Maître Frédéric CHHUM est l’avocat du salarié, journaliste, d'une agence de presse.

Un journaliste d'une agence de presse obtient, en appel, 266000 euros d’heures supplémentaires

1)    Les faits

Monsieur X a été embauché par la société Associated Press en qualité de rédacteur à compter du 8 juin 1990, affecté au service français de cette agence de presse.

En juillet 2004, il a été promu au poste de secrétaire général de rédaction, puis a été nommé rédacteur en chef adjoint à compter du 1er octobre 2009.

Dans le dernier état de la relation contractuelle, Monsieur X était classé au coefficient 277 de la grille de salaire du syndicat de la presse quotidienne parisienne.

Au cours de son congé sabbatique à effet du 1er septembre 2010, le journaliste a sollicité, le

28 septembre 2010, la rupture conventionnelle de son contrat de travail dans la perspective de collaborer au service étranger de la presse canadienne, alors que la société Associated Press avait envisagé un plan de sauvegarde de l'emploi en novembre 2009.

Par courrier du 1er mars 2011, le salarié a réitéré son souhait de réintégrer ses fonctions et a demandé le paiement de 2.250 heures supplémentaires, outre les congés payés, en précisant travailler 50 heures par semaine pour 35 heures réglées.

Le journaliste a saisi le conseil de prud'hommes le 8 mars 2011 d'une demande de résiliation de son contrat et de paiement d’heures supplémentaires.

Le conseil de prud'hommes de Paris a débouté de toutes ses demandes. Le journaliste a interjeté appel du jugement. Courant juillet 2012, le contrat de travail de Monsieur X a été transféré à la société French Language Service Limited. Après la liquidation judiciaire de cette société prononcée le 6 décembre 2012, le journaliste a été licencié pour motif économique le 20 décembre 2012.
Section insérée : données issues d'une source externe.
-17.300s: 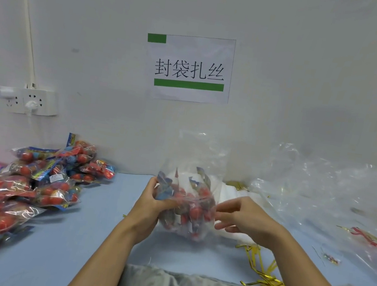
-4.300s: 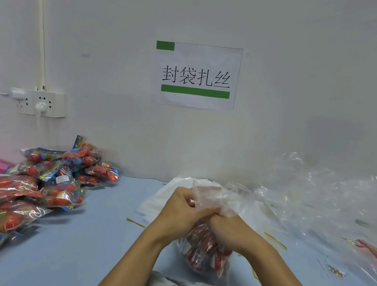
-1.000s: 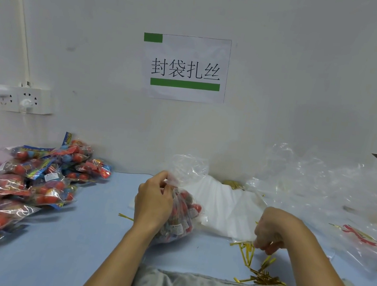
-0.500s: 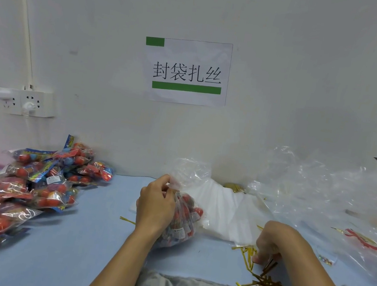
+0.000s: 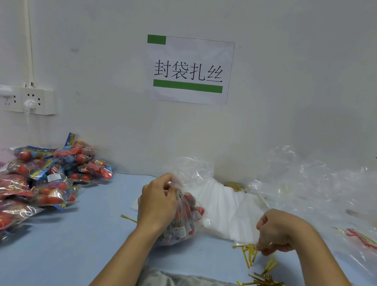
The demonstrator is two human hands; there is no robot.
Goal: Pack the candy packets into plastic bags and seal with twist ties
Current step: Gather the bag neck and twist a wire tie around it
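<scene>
With both hands having come off the twisted neck a moment ago, the left hand point(image 5: 155, 205) is pinching the filled plastic bag point(image 5: 183, 217) shut on the blue surface point(image 5: 75, 248) while the right hand point(image 5: 274, 232), fingers curled, is picking through the gold twist ties point(image 5: 250, 254) beside it, sealing coming next.

You have gold twist ties point(image 5: 259, 266) on a pale blue desk point(image 5: 77, 236), red-and-blue candy packets point(image 5: 32, 181) piled left, and a white wall sign point(image 5: 188, 70) with green bars and black characters.
</scene>
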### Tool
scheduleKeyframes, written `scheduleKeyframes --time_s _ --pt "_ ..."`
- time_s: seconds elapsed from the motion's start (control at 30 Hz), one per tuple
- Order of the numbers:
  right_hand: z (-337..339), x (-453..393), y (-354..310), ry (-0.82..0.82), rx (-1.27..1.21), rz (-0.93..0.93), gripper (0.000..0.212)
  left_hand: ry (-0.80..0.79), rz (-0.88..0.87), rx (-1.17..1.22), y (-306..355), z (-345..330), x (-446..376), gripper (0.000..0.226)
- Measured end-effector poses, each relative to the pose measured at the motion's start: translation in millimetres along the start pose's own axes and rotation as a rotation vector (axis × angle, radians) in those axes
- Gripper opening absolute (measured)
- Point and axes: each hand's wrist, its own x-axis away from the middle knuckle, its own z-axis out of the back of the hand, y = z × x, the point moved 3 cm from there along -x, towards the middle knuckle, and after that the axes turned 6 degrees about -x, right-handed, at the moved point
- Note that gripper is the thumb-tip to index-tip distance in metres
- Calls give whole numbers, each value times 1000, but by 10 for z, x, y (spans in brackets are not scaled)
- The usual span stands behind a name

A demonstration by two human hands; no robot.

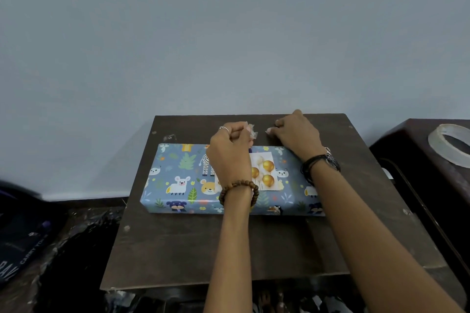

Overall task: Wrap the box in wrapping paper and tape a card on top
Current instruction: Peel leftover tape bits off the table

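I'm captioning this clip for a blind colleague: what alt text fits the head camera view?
Two hands, left hand and right hand, each pinch an end of a clear tape strip above a wrapped box with a balloon card on top. The box lies on a dark table; a tape roll sits to the right.

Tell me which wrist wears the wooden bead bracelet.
The left hand wrist: brown wooden beads. The right hand wrist carries dark cord bands instead.

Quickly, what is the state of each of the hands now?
Left hand: closed, pinching a piece of clear tape.
Right hand: closed, pinching the tape's other end.
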Motion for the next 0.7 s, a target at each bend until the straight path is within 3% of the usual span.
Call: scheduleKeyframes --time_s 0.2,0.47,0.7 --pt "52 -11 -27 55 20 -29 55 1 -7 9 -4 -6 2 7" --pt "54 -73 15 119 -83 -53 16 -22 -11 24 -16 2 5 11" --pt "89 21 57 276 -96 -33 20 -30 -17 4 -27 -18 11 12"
2) L’arrêt de la Cour d’Appel de Paris du 22 janvier 2015

2.1) Sur les heures supplémentaires

Pour l'infirmation du jugement et le paiement des heures supplémentaires, le journaliste

soutient que :

- il établit la preuve de ses heures supplémentaires en versant aux débats les plannings de

2006 à 2010, ses agendas détaillés, des centaines de dépêches et de nombreuses attestations de

Collègues ;

- de son coté, la société Associated Press ne verse aucun élément de nature à apporter la

preuve contraire ;

- sa journée type de travail commençait à son domicile à 7h30 par l'écoute des radios, puis par

un contact avec le responsable du service du matin vers 8h30, pour se poursuivre ensuite à

l'agence vers 10h30 jusqu'à 20h30-22 heures, voire parfois minuit.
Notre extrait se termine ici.